=== About this task ===
The lines needed are those below that contain the word "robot"; copy each one.

'''

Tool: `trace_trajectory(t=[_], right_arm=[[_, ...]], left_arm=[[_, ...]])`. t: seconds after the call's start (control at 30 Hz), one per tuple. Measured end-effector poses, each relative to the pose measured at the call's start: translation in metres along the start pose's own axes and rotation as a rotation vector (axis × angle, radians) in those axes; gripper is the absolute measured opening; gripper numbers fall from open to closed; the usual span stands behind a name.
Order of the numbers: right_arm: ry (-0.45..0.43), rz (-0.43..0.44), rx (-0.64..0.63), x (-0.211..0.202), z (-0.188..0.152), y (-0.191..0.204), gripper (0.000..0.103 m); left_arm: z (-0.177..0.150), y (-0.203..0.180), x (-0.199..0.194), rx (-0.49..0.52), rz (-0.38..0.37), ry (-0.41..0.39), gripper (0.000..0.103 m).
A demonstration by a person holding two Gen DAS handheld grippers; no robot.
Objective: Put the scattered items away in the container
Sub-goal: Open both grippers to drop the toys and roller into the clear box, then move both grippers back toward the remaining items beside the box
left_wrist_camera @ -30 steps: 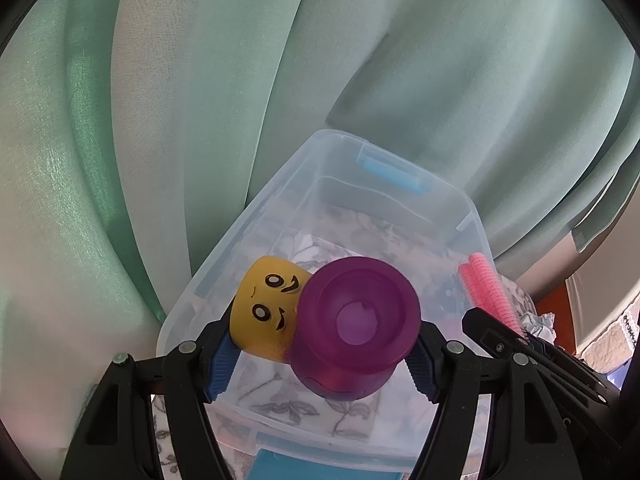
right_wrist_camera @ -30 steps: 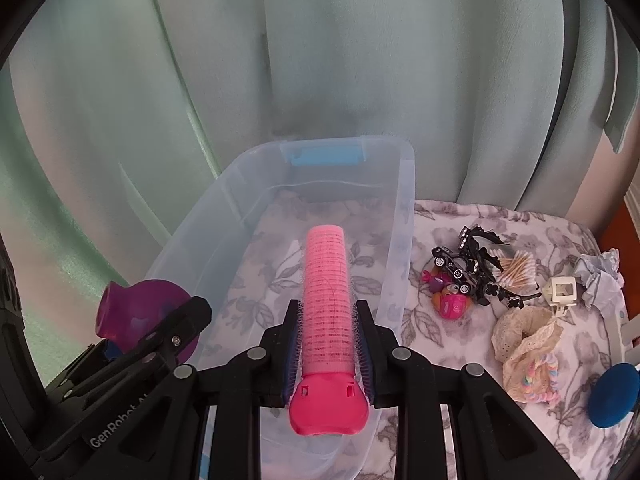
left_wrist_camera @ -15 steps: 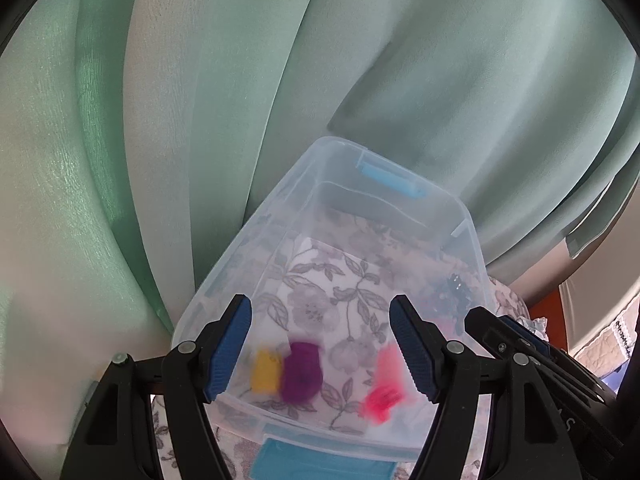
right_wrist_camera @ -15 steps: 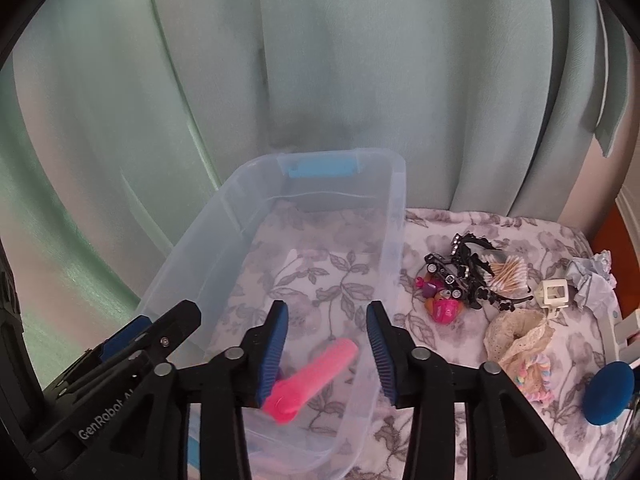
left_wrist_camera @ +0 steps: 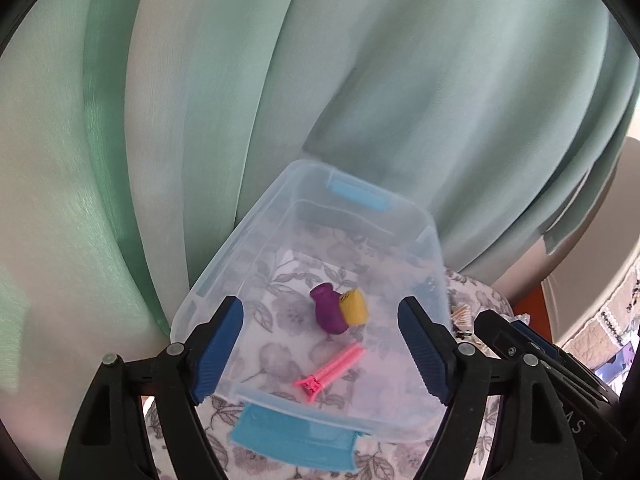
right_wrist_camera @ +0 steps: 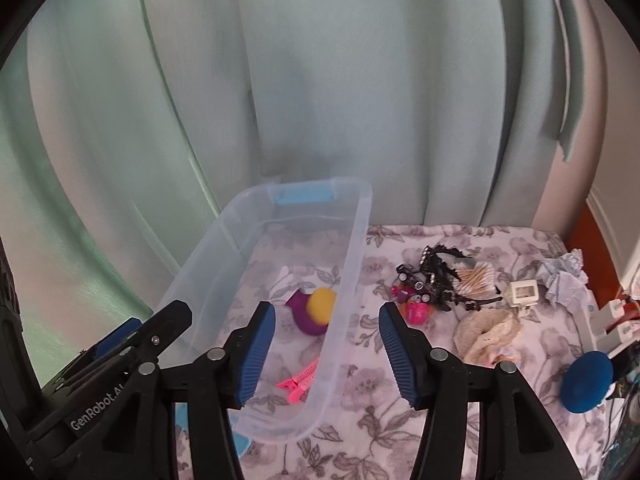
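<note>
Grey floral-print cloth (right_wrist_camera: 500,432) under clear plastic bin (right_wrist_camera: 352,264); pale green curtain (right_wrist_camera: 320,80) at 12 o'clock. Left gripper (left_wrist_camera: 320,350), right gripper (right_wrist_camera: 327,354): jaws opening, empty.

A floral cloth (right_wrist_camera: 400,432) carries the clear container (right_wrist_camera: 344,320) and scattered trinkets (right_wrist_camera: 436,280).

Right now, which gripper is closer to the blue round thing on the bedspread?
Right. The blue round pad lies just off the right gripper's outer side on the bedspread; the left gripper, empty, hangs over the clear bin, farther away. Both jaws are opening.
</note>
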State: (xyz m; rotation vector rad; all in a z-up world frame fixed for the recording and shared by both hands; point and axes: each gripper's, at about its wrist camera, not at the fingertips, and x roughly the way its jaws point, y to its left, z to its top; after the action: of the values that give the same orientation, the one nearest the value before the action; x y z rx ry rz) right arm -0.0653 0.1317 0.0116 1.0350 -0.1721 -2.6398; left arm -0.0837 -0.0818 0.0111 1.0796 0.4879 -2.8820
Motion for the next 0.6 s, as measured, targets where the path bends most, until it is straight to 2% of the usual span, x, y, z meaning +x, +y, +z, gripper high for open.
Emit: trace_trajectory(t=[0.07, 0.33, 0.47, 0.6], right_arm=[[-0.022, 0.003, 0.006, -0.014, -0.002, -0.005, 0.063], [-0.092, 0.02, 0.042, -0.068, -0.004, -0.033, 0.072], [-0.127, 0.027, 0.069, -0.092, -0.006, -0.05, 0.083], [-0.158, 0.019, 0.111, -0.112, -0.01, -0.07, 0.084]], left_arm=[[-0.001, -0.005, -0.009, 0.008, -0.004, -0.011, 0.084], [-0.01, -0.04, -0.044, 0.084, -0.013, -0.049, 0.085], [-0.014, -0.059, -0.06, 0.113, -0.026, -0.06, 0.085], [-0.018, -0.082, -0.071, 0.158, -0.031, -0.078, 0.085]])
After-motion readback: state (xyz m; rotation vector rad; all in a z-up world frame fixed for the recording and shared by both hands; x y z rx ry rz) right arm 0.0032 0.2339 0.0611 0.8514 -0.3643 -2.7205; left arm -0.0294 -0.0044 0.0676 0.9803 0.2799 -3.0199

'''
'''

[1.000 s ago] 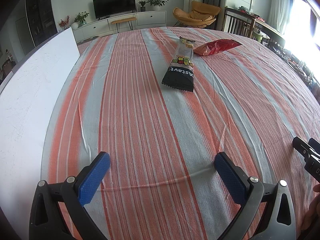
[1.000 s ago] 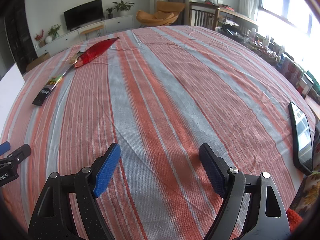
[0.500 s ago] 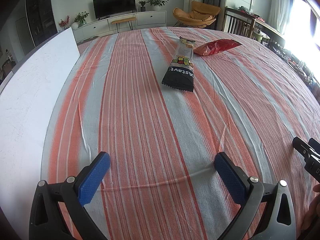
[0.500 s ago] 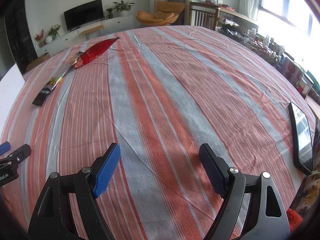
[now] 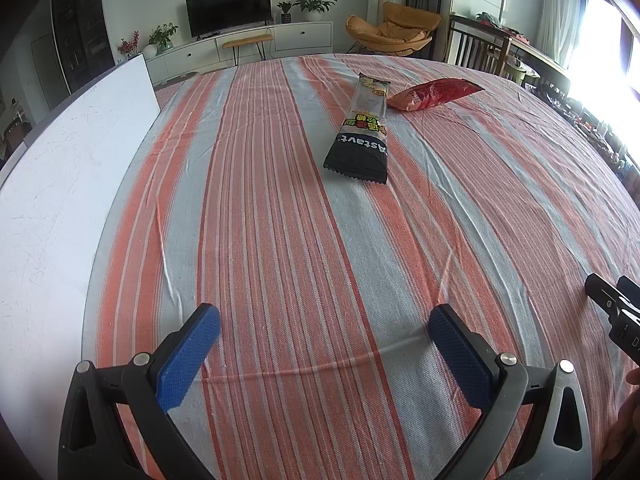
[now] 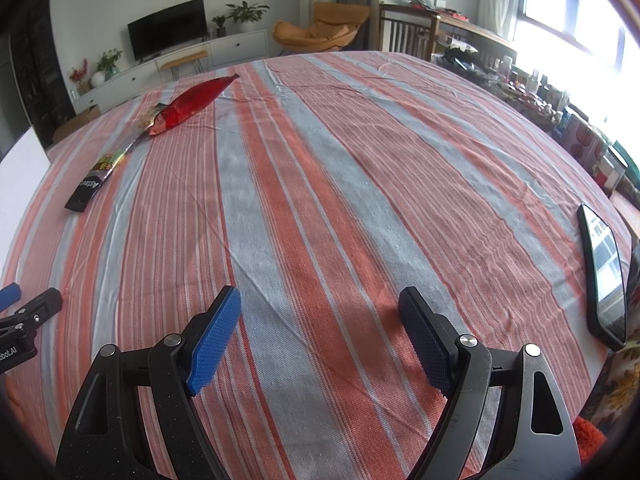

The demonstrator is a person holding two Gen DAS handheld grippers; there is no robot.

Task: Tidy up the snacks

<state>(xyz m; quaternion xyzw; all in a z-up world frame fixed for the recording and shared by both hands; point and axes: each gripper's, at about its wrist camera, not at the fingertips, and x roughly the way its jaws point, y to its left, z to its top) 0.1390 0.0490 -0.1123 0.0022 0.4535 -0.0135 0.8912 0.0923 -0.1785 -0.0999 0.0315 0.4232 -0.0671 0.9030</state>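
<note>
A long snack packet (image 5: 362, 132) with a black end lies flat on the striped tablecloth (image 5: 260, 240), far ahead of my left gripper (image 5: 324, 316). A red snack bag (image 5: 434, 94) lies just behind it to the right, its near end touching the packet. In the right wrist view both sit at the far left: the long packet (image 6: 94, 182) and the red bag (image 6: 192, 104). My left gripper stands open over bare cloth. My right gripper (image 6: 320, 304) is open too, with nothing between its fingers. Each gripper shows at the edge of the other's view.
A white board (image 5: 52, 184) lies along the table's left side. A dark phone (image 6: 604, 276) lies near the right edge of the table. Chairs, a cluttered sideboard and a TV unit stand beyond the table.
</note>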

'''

=== Worked solution ===
A demonstration by a person holding two Gen DAS handheld grippers; no robot.
The demonstrator is a person holding two Gen DAS handheld grippers; there is no robot.

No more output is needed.